The following are the key insights from Gartner’s Hype Cycle for Endpoint Security, 2021:

  • Gartner is seeing a rise in zero trust network access (ZTNA) initiatives across their enterprise clients today. The Hype Cycle’s finding on zero trust is consistent with what chief information security officers tell VentureBeat about their zero trust roadmaps, pilots, and plans. In almost every conversation VentureBeat has with chief information security officers in financial services and manufacturing, zero trust is mentioned as a business decision first. Scaling endpoint security across new digital revenue models is the goal. Even before President Joe Biden’s Executive Order on Improving the Nation’s Cybersecurity, 160 cybersecurity vendors claimed to have zero trust-based products and cloud services. Interest in zero trust continues to outpace the broader cybersecurity market, growing more than 230% in 2020 over 2019, according to Gartner.
  • ZTNA products’ scale has expanded beyond web applications to support a wider range of applications and protocols, illustrating a quickening pace of innovation. Gartner notes that the current generation of ZTNA applications has improved user experiences, increased flexibility, and improved persona and role-based adaptability. Gartner also notes that “cloud-based ZTNA offerings improve scalability and ease of adoption.” Absolute Software’s acquisition of NetMotion is prescient in positioning the combined companies to deliver what CISOs are looking for in a ZTNA solution. Other companies in the ZTNA space to watch include Ericom — which includes ZTNA and other technologies in the cycle, such as remote browser isolation, secure web gateway, and CASB — in its ZTEdge Zero Trust Cloud Security platform. Ivanti Neurons for Zero Trust Access uses machine learning to streamline security policies, compliance, and least-privileged access across users, devices, and applications to ensure network micro-segmentation is in force. Additional ZTNA vendors to watch are Akamai, Appgate, Cato Networks, Netskope, Perimeter 81, Proofpoint, and SAIFE.
  • Unified endpoint management (UEM) earns respect during the pandemic and sees adoption increase. UEM proved its value during the pandemic by unifying identity, security, and remote access in support of ZTNA architectures now considered essential for securing an anywhere workforce. Like ZTNA, there’s been rapid innovation occurring in UEM over the last 12 to 18 months, with the goals of reduced security and compliance risks, along with support for more devices and operating systems. UEM’s benefits — which include streamlining continuous OS updates across multiple mobile devices and platforms, enabling device management, and having an architecture capable of supporting a wide range of devices and operating systems — are why enterprises are looking to expand their adoption of UEM. Another major benefit enterprises mention is automating internet-based patching, policy, and configuration management. UEM leaders include Ivanti, which provides its customers with additional security solutions integrated into its UEM platform, including passwordless multifactor authentication (its Zero Sign-On feature) and mobile threat defense (MTD). Additional vendors to watch in UEM include Blackberry, Citrix, and Sophos.

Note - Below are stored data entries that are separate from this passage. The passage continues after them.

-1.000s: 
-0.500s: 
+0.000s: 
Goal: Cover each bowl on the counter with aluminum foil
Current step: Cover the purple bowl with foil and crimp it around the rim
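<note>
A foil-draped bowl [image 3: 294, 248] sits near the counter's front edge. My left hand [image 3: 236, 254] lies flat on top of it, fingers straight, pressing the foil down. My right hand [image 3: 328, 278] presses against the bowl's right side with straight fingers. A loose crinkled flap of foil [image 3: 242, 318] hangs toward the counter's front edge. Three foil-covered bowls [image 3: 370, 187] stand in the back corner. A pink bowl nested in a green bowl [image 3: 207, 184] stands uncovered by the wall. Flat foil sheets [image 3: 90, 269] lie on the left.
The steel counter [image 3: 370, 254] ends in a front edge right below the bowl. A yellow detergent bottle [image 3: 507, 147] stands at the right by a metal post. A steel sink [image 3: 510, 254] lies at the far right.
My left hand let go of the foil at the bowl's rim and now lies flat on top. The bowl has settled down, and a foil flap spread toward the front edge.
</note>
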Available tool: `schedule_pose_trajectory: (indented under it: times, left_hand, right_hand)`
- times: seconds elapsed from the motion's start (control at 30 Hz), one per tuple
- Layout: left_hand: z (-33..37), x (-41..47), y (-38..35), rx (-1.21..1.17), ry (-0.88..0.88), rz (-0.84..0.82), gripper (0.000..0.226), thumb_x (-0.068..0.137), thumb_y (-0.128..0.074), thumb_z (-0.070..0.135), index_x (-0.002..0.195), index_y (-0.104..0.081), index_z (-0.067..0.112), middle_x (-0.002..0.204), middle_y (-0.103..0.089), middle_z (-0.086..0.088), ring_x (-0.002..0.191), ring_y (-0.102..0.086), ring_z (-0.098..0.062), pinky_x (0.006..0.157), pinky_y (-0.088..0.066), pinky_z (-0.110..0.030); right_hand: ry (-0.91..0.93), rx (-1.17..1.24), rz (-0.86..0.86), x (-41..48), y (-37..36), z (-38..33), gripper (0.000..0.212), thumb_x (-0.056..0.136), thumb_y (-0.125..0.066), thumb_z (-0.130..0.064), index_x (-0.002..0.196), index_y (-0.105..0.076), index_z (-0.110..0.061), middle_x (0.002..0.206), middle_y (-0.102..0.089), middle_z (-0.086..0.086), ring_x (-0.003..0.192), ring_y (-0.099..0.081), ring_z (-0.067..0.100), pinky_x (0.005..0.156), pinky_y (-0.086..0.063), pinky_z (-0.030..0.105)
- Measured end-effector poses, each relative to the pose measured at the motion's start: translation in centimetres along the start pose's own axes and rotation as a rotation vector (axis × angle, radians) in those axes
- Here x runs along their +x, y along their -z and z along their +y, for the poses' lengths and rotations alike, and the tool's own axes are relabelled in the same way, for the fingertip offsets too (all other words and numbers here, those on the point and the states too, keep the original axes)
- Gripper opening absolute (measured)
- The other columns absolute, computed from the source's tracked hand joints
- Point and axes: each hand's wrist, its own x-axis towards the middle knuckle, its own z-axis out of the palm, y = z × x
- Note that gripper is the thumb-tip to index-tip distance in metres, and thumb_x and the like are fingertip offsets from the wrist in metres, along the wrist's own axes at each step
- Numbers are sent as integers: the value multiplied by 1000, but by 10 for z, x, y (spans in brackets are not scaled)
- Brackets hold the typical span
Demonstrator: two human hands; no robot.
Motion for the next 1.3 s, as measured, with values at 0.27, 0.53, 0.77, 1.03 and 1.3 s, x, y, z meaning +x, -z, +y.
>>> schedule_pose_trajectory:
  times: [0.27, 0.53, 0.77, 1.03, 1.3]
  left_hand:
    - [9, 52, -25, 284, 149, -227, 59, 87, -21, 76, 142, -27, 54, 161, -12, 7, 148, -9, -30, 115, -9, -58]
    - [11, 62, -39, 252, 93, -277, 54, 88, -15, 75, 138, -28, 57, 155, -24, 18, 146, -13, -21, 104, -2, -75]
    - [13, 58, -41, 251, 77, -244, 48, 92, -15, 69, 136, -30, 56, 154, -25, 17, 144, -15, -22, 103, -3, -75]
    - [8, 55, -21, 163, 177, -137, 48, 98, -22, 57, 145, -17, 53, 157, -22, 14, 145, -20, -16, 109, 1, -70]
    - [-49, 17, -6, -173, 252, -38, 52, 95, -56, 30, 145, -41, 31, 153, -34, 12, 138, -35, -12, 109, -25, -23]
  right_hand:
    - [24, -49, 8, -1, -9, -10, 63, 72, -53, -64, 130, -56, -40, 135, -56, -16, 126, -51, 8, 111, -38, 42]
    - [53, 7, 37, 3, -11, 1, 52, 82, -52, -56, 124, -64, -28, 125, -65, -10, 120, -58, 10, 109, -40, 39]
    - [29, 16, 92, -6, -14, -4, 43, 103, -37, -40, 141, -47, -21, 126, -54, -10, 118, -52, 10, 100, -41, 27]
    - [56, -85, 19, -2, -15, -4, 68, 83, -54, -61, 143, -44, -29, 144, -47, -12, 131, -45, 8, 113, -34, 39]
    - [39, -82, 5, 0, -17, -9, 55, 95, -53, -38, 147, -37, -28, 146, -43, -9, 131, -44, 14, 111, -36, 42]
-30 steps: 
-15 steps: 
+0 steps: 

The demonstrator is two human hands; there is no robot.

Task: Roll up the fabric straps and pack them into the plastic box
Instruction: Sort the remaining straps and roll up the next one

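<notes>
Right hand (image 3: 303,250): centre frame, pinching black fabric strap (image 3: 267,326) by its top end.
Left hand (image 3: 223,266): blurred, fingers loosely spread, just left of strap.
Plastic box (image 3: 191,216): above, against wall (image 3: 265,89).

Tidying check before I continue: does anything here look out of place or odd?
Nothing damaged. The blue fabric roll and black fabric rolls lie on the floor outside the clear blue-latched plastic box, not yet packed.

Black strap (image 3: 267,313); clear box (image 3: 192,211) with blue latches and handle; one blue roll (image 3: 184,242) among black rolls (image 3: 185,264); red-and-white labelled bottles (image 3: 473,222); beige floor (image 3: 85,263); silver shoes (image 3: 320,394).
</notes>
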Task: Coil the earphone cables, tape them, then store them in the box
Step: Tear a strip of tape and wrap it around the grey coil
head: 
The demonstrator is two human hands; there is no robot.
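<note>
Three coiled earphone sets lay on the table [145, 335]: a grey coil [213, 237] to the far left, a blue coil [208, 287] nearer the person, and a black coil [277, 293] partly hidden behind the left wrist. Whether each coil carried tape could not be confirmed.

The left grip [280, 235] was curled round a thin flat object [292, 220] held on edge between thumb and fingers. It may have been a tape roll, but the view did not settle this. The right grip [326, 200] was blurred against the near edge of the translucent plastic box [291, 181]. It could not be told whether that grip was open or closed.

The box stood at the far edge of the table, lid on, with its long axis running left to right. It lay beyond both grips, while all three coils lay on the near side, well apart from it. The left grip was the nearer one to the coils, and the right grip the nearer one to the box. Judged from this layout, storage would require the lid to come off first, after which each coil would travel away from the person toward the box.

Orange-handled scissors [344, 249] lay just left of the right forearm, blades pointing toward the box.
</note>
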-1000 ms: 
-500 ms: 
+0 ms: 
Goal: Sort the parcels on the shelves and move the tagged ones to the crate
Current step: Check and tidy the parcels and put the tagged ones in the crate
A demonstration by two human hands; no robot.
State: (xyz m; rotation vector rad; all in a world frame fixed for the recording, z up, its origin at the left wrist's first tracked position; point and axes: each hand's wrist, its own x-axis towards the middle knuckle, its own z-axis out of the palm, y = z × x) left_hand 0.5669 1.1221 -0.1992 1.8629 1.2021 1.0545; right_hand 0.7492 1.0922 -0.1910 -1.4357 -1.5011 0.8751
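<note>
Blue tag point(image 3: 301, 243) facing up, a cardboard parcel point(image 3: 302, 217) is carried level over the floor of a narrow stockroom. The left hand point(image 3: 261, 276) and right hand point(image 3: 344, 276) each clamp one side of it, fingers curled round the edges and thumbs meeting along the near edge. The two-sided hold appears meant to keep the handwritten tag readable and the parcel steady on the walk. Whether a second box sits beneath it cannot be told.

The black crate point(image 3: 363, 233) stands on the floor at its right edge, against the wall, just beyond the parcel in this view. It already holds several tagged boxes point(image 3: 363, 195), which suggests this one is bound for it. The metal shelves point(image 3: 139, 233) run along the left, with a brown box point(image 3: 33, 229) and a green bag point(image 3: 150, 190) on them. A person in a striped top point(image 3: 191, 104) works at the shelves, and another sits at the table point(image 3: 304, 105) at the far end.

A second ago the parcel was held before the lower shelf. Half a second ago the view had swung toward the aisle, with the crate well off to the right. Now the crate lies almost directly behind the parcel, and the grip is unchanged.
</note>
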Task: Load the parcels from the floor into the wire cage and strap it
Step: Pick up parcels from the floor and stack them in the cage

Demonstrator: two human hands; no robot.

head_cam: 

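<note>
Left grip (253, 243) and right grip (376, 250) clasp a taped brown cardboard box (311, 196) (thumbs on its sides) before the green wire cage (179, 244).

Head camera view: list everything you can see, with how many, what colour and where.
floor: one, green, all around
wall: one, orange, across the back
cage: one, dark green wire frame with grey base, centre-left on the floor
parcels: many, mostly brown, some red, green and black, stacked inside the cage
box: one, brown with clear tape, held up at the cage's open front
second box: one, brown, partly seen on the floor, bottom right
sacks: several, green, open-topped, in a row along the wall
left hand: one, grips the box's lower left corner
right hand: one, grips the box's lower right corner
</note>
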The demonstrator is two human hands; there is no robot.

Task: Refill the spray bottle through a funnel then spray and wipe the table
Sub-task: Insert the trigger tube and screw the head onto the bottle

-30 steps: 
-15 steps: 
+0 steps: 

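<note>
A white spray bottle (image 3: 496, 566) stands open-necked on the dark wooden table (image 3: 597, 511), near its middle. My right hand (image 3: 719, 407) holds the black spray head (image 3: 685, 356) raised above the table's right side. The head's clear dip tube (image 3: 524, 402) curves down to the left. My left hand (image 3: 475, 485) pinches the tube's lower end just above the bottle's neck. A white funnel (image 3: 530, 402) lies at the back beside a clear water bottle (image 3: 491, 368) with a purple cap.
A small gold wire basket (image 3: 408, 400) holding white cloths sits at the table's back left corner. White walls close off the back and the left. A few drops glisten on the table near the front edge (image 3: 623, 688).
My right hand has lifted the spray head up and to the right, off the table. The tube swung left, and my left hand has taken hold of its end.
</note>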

The typical enterprise tech stack is straining to support the influx of new unmanaged devices on networks when it comes to cybersecurity. It’s common to find endpoint detection and response (EDR), mobile threat defense (MTD), and endpoint protection platforms (EPP) overloaded with customized fixes to support device inventories no one anticipated growing so fast.

Gartner’s latest Hype Cycle for Endpoint Security makes a case for unified endpoint security being a vital platform for bringing together the diverse parts of tomorrow’s cybersecurity tech stack. Endpoint security vendors need to accept the challenge and step up their pace of innovation to slow down ransomware and worse cyberattacks that are reaching record levels this year.